WHAT THE TASK ASKS:
Below are some entries. Repeat exactly the lines from the one with "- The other" through the one with "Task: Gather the", and only those.

SOURCE MATERIAL:
+-------+

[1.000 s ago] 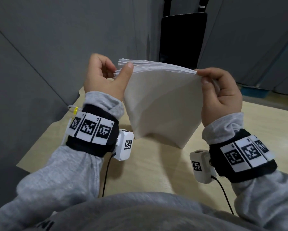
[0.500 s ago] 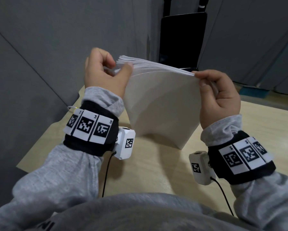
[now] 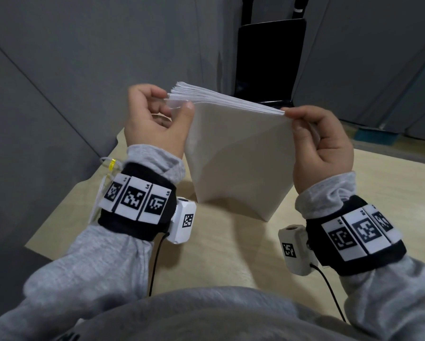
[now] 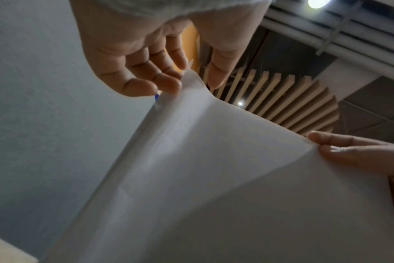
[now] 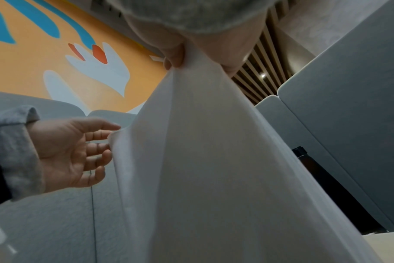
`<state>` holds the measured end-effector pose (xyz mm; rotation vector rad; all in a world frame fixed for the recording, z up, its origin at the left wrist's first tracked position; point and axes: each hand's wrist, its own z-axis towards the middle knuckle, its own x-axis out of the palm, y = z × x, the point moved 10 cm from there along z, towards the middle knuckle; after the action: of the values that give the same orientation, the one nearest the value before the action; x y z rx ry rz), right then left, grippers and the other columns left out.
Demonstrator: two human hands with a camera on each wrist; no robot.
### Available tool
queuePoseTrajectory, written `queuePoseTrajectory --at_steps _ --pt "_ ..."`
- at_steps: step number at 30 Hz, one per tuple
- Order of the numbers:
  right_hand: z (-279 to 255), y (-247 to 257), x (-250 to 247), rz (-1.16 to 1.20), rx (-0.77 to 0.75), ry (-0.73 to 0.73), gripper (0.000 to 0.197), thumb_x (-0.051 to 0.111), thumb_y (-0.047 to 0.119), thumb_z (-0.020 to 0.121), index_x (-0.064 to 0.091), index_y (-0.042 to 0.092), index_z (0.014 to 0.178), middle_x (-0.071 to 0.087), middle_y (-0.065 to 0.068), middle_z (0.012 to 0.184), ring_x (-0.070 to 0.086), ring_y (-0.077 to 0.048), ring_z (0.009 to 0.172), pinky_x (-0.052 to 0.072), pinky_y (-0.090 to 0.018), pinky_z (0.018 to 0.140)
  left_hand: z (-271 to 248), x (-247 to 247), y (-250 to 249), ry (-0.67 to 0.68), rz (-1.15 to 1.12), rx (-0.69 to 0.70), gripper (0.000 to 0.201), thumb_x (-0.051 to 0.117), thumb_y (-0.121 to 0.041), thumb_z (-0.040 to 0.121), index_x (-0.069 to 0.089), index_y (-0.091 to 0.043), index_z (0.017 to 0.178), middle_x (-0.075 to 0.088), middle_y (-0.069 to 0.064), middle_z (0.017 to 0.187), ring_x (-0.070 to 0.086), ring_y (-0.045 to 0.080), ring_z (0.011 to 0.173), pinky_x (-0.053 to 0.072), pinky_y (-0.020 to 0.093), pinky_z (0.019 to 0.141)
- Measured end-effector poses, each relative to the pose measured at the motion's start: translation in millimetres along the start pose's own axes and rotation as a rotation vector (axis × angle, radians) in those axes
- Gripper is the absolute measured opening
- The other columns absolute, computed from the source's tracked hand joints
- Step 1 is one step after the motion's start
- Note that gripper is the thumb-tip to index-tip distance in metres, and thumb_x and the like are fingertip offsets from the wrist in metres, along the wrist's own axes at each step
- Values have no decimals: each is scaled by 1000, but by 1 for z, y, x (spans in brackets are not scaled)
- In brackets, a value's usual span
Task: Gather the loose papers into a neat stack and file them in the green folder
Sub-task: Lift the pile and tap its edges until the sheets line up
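A stack of white papers (image 3: 238, 156) stands on end on the table, its lower edge resting on the wood. My right hand (image 3: 290, 116) pinches the top right corner between thumb and fingers; the right wrist view shows this pinch (image 5: 200, 65) from below. My left hand (image 3: 177, 102) is at the fanned top left corner. Its loosely curled fingertips (image 4: 169, 83) touch the sheet edges and the thumb tip lies on the front sheet. From the right wrist, the left hand (image 5: 110, 135) looks relaxed against the stack's side edge. No green folder is in view.
The light wooden table (image 3: 231, 254) runs to grey partition panels (image 3: 83, 70) on the left and behind. A black chair back (image 3: 268, 62) stands beyond the papers. The table's left corner edge (image 3: 34, 244) is close to my left elbow.
My left hand has loosened from a firm thumb pinch on the corner to a light fingertip touch at the sheet edges. The stack tilted slightly, and the right hand's pinch is unchanged.
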<state>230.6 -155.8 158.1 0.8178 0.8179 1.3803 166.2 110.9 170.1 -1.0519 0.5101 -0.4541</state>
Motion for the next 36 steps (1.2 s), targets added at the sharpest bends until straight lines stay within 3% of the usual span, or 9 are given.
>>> queuePoseTrajectory --at_steps 5,10,15,20,26,29,32,34,36 --pt "0 1 1 14 -5 6 24 47 -5 92 63 11 99 62 12 94 59 8 91 43 -10 84 -7 6 -2 2 -49 -21 32 66 -28 73 45 -19 95 57 -6 61 51 13 57 46 25 60" --pt "0 0 -1 8 -6 -11 24 48 -5 91 64 12 98 63 15 90 59 9 91 43 -9 83 -18 7 2 -8 -110 -71 20 60 -28 80 44 -24 91 60 6 57 56 35 57 49 41 57" --pt "0 1 1 7 -11 8 24 47 -5 92 63 12 99 62 13 94 59 9 91 43 -10 84 -21 15 19 34 -110 -221 38 67 -22 75 43 -25 104 67 2 60 61 13 47 46 14 48" --pt "-1 2 1 13 -11 15 25 47 -7 91 62 12 99 62 12 94 59 9 91 43 -9 83 -8 22 25 106 -45 -245 57 81 -40 63 41 -33 103 68 -1 62 65 17 52 58 36 56" --pt "-1 1 0 15 0 14 26 48 -6 91 63 14 97 63 15 89 59 9 89 43 -9 82 10 18 27 76 127 -165 32 73 -41 71 44 -33 79 47 -8 46 44 4 37 40 21 46" --pt "-1 1 0 -1 1 15 24 48 -5 91 63 13 97 62 14 93 59 8 90 43 -9 83 16 10 30 58 172 -154 17 62 -32 72 45 -36 72 53 -8 52 50 17 48 48 32 52" --pt "0 0 -1 -17 3 3 22 48 -3 92 64 12 98 62 13 94 58 8 91 42 -10 84 22 2 30 63 204 -92 12 55 -25 72 54 -37 75 61 -10 75 60 17 67 56 40 66" --pt "1 -1 -2 -33 6 0 21 48 -2 92 64 11 98 61 14 93 58 9 91 42 -10 84 25 0 28 90 204 -30 17 56 -22 77 63 -35 85 64 -8 92 64 15 81 56 36 77" --pt "3 -2 -4 -52 13 -11 20 49 -1 92 64 10 98 61 15 93 57 10 90 42 -9 83 27 0 30 155 103 -27 24 61 -13 79 66 -32 93 68 -9 92 66 9 81 56 27 75"
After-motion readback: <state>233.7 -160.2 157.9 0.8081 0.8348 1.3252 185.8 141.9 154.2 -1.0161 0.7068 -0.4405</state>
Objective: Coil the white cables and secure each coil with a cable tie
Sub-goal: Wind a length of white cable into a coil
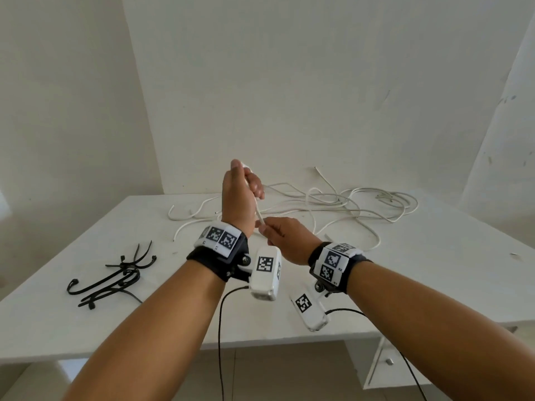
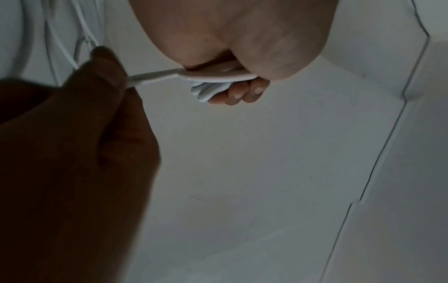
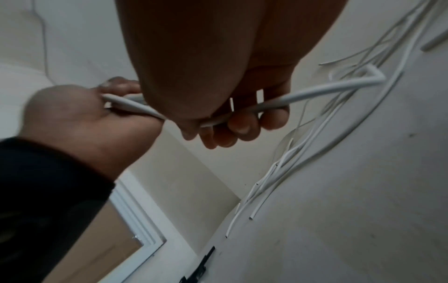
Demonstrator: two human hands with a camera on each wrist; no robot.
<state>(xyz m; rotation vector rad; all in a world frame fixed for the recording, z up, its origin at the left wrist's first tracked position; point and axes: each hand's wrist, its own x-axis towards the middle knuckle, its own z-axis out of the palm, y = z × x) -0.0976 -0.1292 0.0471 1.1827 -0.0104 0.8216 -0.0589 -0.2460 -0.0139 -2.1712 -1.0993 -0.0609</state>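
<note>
Above the white table (image 1: 121,322), my left hand (image 1: 244,188) is raised upright and grips a small bundle of white cable loops (image 2: 208,92) in its curled fingers. A short stretch of the same white cable (image 1: 258,214) runs down from it to my right hand (image 1: 273,231), which pinches it just below the left wrist. In the right wrist view the right hand's fingers (image 3: 242,124) curl round the cable (image 3: 315,91), which bends off toward the table. More loose white cables (image 1: 341,204) lie tangled at the back of the table.
Several black cable ties (image 1: 115,280) lie in a heap on the left part of the table, also seen as the cable ties (image 3: 200,268) in the right wrist view. White walls stand close behind the table. The table's front edge is near my forearms.
</note>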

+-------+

RESULT:
- The other columns absolute, computed from the source's tracked hand joints
- Step 1 is one step after the motion's start
- Note that gripper is the thumb-tip to index-tip distance in metres, and thumb_x and the like are fingertip offsets from the wrist in metres, along the wrist's own axes at each step
- Values have no decimals: each is scaled by 1000, but by 1 for z, y, x (spans in brackets are not scaled)
- In brackets, a value's usual span
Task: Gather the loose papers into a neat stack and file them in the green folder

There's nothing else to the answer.